Use the Rail toggle on the map above to isolate rail's contribution from road and aviation.
Airport Noise
Bradley International (BDL) sits north of Clay Arsenal. The U.S. Department of Transportation models aviation noise around this airport from federal traffic data, and the model uses those federal measurements rather than synthetic predictions.
Blocks under the approach and departure paths carry combined road-plus-aviation noise, with some exceeding 65 dBA on the map's Overall layer. Blocks on the opposite side of Clay Arsenal, particularly to the south, show no measurable aviation contribution. Use the Aviation toggle on the map above to isolate the airport's footprint.
How Noise Is Distributed Across Clay Arsenal
The bar chart below shows the share of Clay Arsenal residents in each noise band. About 47% of residents live below the EPA's 55 dBA threshold, and roughly 9% live in blocks above 60 dBA. Long-term exposure in that range is linked to elevated stress hormones and cardiovascular risk.
How Clay Arsenal Compares
Clay Arsenal sits at the quieter end of the spectrum. Below: how Clay Arsenal's average outdoor noise and share of residents above the EPA threshold compare with Upper Albany, South West, Parkville, and Frog Hollow.
Average noise level (dBA)
Clay Arsenal's 55.5 dBA pop-weighted average is at the quieter end of the spectrum. Connecticut as a whole averages 51.3 dBA and the U.S. averages 52.0 dBA. Both are lower than Clay Arsenal because most of either area is rural land away from major roads.
Share of residents above 55 dBA
About 46.6% of Clay Arsenal residents live in blocks where outdoor levels exceed the EPA's 55 dBA threshold. That's in the middle of its peer group. Measured by land area instead, 57.1% of Clay Arsenal's footprint sits above 55 dBA, against a Connecticut average of 27.3% and a national average of 28.1%.
What This Means if You're Moving to Clay Arsenal
- Distance from highways matters more than the neighborhood name. Two homes in the same zip code can differ by 20 dBA if one sits 100 meters from and the other 500 meters away. The model captures this at 100-meter resolution, so noise exposure changes block by block.

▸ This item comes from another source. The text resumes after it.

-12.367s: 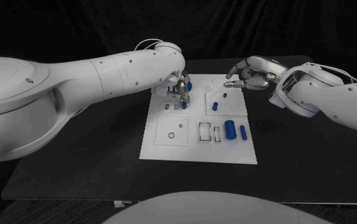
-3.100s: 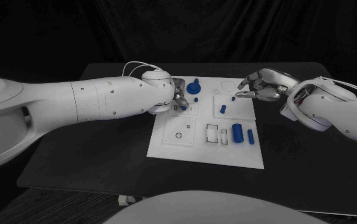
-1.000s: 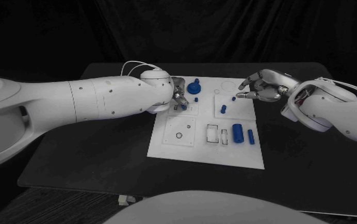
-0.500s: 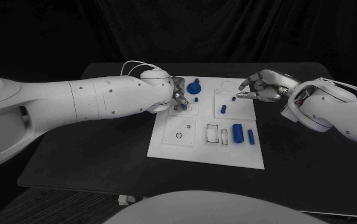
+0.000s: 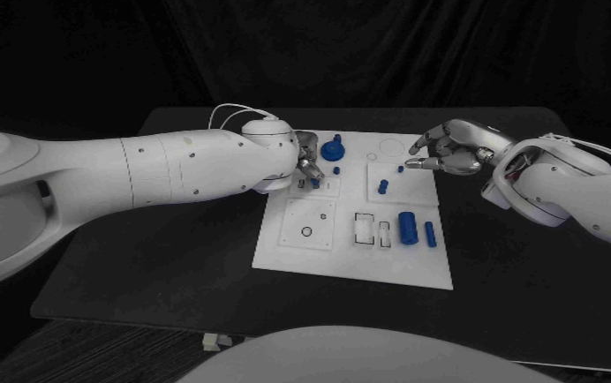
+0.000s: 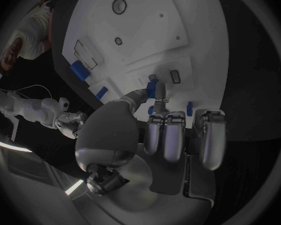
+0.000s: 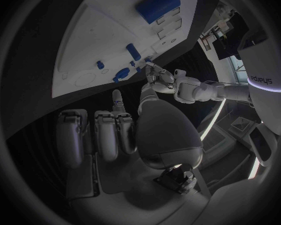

- Tree canopy can help reduce modeled noise exposure. Roughly 22% of Clay Arsenal is under tree cover (heavier than most neighborhoods), and the dominant land cover is medium-intensity developed land. Both are measured from federal USDA Forest Service and USGS satellite imagery at 30-meter resolution. Streets with 60% or higher canopy show 3 to 5 dBA lower noise than comparable streets with bare ground or pavement, which is why the per-place decay rate above already accounts for it.
- Airport noise is directional. Bradley International's approach paths concentrate aviation noise to the north. Neighborhoods to the south of downtown show no measurable contribution from the airport.